**Action item:** Locate, in the data below, the line that contains "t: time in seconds" and the line that contains "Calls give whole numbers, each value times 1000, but"; reproduce exactly those two lines and every line between them, nothing more.

Stored records:
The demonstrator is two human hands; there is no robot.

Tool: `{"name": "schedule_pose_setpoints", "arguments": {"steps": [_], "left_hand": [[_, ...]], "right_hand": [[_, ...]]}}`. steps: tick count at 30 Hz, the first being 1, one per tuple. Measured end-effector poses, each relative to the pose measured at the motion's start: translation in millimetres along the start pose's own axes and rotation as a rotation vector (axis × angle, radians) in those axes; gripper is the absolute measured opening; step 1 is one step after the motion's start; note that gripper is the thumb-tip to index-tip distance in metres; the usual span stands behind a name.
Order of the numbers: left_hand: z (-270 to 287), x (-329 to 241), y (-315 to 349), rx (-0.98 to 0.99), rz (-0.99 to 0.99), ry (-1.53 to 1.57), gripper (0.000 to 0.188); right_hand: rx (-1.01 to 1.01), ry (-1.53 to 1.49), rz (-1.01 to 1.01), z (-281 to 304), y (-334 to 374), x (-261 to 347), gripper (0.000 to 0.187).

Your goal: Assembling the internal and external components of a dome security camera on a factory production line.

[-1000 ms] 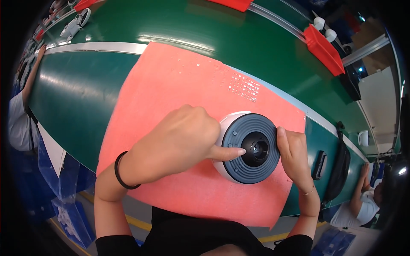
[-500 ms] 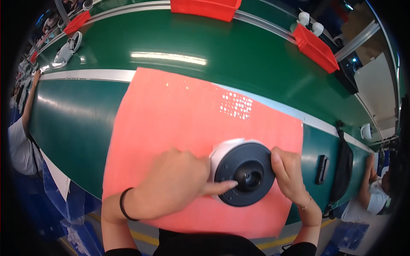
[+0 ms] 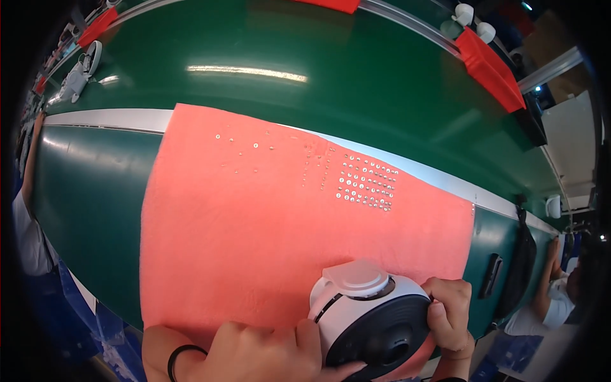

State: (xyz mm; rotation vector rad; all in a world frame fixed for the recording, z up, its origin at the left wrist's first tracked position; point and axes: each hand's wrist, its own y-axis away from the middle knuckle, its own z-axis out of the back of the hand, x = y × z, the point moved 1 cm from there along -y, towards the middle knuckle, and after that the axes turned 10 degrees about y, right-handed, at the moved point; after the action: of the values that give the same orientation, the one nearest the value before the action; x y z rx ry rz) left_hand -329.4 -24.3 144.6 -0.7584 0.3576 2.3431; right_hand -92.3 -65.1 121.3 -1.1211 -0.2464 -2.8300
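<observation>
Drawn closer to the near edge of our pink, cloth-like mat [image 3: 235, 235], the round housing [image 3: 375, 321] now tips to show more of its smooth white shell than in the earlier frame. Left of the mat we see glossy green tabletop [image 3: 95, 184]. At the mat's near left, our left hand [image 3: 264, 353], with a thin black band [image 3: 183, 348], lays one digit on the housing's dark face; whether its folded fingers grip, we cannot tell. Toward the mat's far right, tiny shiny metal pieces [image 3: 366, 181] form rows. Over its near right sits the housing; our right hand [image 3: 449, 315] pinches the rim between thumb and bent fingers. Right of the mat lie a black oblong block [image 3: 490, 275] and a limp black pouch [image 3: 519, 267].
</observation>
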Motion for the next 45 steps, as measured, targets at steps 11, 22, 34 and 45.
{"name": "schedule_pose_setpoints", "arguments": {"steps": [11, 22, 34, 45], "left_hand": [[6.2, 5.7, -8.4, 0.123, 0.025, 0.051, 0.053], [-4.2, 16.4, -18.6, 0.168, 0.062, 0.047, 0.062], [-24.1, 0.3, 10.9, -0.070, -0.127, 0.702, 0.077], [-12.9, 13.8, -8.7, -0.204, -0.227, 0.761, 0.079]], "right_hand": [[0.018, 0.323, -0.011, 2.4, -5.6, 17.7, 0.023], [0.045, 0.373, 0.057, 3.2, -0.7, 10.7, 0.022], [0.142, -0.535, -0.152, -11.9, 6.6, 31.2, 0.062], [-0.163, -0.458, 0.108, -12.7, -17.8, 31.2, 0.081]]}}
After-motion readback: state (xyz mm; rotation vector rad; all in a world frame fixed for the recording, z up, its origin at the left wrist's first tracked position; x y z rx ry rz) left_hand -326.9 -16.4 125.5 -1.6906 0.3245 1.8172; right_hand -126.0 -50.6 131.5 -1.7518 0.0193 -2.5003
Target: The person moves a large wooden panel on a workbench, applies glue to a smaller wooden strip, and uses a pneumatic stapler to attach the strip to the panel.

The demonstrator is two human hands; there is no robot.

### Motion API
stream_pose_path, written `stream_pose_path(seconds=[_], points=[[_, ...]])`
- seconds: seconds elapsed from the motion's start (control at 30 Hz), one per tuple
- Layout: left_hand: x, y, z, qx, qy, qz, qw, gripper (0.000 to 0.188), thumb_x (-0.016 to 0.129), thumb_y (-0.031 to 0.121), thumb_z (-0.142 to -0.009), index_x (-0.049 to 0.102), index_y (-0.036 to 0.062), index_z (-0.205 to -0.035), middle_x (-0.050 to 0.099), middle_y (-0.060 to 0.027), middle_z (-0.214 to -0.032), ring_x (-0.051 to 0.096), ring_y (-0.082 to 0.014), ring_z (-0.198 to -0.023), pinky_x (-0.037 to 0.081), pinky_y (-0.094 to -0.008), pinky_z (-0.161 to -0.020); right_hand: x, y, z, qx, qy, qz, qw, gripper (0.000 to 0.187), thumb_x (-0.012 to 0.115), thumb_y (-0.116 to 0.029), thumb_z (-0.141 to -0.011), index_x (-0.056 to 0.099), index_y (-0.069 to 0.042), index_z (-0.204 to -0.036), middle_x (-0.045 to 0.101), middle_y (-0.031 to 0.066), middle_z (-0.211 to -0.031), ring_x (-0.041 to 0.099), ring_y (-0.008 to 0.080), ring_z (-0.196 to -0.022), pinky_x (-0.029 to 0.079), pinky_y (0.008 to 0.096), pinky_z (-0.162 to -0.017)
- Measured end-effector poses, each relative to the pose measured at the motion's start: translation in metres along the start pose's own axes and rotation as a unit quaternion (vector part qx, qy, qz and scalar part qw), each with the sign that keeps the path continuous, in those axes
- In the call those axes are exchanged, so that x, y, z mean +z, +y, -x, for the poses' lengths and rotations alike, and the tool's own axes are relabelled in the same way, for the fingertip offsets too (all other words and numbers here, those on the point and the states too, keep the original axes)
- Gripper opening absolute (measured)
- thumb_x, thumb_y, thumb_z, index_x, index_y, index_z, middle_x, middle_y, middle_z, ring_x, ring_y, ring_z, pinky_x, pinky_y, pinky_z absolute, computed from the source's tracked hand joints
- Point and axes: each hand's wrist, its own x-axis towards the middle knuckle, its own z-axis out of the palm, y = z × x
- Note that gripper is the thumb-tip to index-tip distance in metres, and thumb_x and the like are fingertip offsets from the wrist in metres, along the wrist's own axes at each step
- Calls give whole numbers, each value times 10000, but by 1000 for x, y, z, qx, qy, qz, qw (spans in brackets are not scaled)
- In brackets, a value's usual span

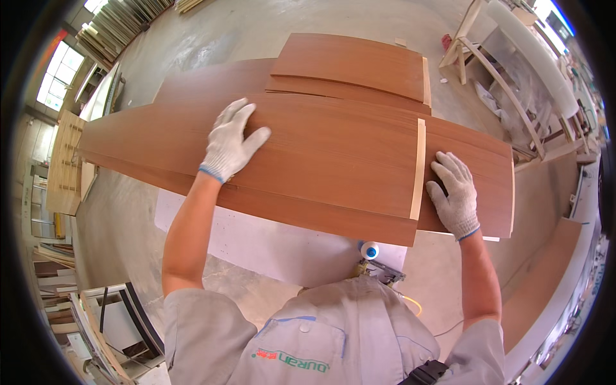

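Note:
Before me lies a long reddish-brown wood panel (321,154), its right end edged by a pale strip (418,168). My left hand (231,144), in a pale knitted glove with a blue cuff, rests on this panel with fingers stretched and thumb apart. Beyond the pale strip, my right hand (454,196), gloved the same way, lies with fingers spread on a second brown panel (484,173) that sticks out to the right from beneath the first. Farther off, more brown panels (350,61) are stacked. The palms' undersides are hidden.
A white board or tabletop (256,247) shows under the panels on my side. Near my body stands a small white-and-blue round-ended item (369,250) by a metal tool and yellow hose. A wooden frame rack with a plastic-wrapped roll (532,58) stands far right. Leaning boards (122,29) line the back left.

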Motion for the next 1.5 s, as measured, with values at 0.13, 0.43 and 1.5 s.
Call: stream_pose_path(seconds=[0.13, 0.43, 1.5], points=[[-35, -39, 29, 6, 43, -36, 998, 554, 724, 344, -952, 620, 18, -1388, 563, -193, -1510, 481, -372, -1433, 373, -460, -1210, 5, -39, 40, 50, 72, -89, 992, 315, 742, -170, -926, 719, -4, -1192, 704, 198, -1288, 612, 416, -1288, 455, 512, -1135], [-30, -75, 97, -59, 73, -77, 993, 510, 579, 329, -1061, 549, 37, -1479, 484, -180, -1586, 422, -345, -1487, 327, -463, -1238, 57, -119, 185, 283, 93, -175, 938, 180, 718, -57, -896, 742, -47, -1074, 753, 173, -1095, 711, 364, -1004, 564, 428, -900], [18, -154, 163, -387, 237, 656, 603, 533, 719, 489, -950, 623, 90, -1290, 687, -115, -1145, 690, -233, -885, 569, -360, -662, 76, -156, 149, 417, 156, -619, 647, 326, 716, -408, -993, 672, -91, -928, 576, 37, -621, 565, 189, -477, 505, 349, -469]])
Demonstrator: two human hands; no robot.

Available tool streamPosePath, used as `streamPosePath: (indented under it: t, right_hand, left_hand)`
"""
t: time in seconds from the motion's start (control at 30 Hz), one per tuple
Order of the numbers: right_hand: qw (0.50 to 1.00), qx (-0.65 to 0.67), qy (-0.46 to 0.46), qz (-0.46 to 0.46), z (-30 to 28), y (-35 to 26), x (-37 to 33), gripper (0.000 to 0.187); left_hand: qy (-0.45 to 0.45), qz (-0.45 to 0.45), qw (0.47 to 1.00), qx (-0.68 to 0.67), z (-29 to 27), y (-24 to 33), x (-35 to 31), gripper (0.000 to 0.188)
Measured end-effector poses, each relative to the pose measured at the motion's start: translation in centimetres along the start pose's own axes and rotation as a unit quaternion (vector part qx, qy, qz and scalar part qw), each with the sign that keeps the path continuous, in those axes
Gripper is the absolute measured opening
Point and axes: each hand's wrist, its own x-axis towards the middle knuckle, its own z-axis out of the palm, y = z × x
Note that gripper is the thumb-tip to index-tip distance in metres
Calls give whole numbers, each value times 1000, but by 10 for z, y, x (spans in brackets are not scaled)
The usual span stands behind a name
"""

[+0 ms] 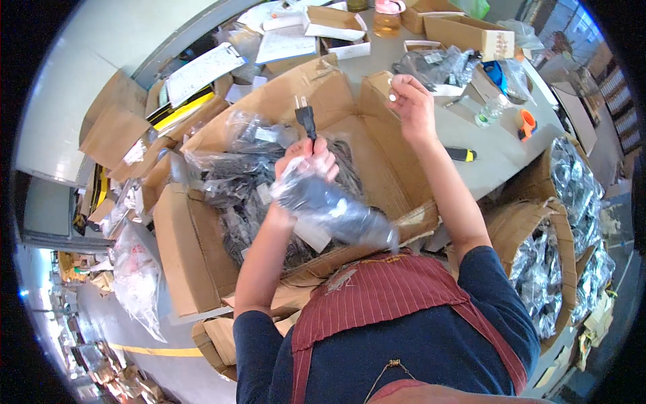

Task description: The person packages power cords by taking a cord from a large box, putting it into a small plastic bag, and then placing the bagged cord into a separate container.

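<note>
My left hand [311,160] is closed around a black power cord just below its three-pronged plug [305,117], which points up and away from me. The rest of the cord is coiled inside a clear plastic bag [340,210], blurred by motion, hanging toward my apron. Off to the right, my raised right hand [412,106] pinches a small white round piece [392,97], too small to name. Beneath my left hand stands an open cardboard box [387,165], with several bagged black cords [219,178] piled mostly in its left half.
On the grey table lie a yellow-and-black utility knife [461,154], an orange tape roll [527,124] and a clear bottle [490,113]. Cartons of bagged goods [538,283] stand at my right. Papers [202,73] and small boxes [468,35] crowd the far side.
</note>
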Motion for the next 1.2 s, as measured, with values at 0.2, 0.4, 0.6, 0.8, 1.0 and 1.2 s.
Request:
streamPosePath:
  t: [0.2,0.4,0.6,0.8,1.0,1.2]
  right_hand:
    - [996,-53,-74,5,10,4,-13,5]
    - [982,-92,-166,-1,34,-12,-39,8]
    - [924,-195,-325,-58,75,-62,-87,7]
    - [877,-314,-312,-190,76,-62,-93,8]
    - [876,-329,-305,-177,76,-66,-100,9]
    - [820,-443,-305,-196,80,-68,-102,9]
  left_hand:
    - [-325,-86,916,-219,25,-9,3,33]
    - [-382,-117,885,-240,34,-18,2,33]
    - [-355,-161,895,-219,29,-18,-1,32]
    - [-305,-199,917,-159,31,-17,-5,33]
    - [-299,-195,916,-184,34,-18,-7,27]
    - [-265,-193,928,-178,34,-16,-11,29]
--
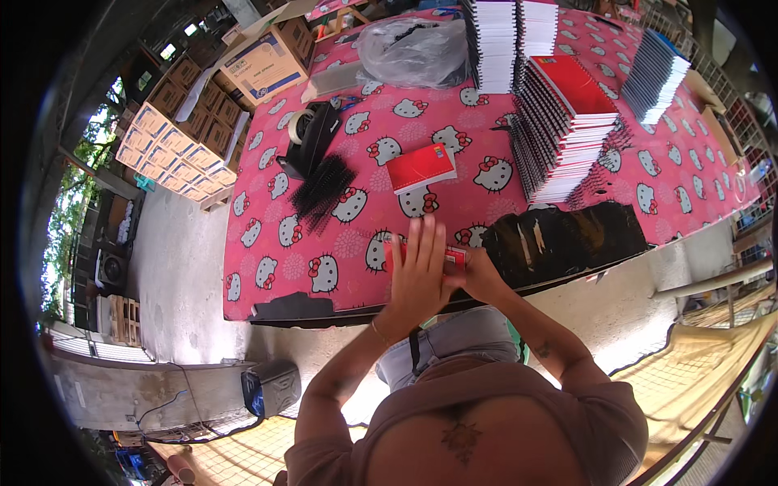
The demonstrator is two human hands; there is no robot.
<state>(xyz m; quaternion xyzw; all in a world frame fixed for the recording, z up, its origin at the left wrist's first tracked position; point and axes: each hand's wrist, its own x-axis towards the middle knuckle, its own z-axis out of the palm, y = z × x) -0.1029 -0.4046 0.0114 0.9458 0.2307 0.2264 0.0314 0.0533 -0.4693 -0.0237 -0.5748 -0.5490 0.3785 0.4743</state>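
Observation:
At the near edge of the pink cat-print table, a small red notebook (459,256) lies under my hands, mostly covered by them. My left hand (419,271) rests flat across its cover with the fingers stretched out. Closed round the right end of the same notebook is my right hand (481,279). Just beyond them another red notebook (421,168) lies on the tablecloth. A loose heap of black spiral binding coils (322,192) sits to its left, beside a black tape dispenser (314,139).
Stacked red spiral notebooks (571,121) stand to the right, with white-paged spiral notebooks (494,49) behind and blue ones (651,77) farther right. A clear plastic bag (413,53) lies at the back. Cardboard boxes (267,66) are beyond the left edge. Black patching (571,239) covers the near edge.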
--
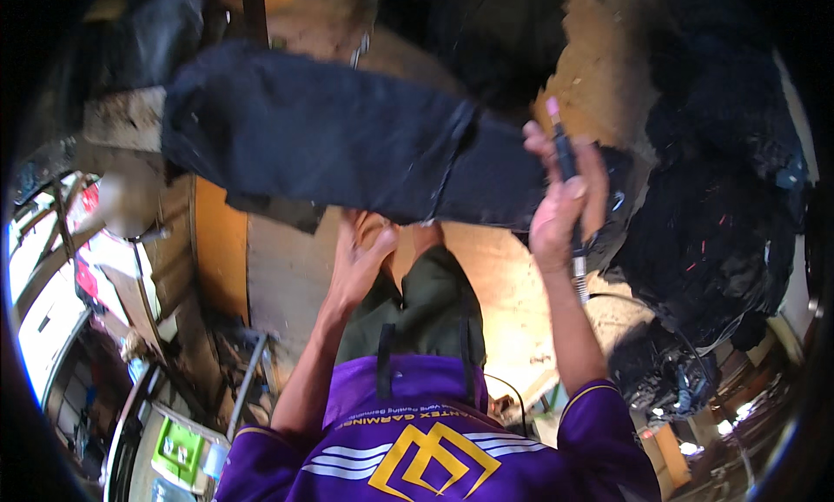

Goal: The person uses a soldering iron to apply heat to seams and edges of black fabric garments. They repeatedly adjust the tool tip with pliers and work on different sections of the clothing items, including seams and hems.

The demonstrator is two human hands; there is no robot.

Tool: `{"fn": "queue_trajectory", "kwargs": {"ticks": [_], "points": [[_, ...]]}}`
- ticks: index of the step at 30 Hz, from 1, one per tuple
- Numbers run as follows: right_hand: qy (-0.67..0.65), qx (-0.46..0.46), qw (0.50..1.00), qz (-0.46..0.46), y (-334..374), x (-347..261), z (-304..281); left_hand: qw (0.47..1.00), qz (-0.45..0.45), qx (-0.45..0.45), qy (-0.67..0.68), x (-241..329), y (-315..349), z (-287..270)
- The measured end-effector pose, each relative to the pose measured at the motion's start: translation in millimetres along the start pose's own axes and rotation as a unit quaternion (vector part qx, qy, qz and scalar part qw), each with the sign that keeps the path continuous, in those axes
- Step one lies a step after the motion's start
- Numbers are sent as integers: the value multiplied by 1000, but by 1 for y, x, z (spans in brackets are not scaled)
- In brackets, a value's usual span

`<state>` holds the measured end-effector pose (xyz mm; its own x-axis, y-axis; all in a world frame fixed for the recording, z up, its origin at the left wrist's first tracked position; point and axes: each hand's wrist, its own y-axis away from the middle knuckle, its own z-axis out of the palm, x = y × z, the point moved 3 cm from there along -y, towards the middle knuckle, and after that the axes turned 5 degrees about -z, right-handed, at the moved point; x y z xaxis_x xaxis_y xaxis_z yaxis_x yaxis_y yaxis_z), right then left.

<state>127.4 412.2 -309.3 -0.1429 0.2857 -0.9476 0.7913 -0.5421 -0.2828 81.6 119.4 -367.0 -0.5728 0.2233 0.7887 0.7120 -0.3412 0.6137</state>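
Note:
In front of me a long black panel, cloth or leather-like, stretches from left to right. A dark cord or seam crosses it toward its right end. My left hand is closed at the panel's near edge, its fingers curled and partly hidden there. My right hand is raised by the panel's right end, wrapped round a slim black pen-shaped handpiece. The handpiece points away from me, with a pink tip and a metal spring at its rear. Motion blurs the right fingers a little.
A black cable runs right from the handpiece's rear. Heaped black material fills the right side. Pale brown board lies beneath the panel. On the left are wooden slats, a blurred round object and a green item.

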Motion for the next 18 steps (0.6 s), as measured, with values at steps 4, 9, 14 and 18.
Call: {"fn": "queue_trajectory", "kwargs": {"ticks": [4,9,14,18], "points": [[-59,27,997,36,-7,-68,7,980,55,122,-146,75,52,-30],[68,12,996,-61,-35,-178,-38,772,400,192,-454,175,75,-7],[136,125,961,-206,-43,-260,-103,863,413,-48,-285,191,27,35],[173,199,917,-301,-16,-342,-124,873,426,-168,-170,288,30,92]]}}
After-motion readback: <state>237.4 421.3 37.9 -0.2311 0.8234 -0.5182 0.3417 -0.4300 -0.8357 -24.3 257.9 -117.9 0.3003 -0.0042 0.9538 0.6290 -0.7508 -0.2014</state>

**The answer:**
t: time in seconds from the motion's start (control at 30 Hz), one per tuple
Order of the numbers: right_hand: qw (0.50 to 1.00), qx (-0.65 to 0.67), qy (-0.46 to 0.46), qz (-0.46 to 0.46), z (-30 to 28), y (-35 to 26), x (-37 to 33), gripper (0.000 to 0.187); left_hand: qy (-0.45 to 0.45), qz (-0.45 to 0.45), qw (0.47 to 1.00), qx (-0.68 to 0.67), z (-29 to 27), y (-24 to 33), x (-35 to 31), gripper (0.000 to 0.188)
Measured end-effector poses, each relative to the pose measured at the motion's start: translation in centimetres along the start pose's own axes and rotation as a unit quaternion (vector part qx, qy, qz and scalar part qw), each with the sign that keeps the path continuous, in those axes
Gripper is the absolute measured opening
Point and axes: each hand's wrist, its own x-axis towards the middle knuckle, its own z-axis out of the palm, y = z × x
Note that gripper is the thumb-tip to index-tip distance in metres
Calls give whole numbers, each value times 1000, but by 10 for z, y, x (spans in brackets are not scaled)

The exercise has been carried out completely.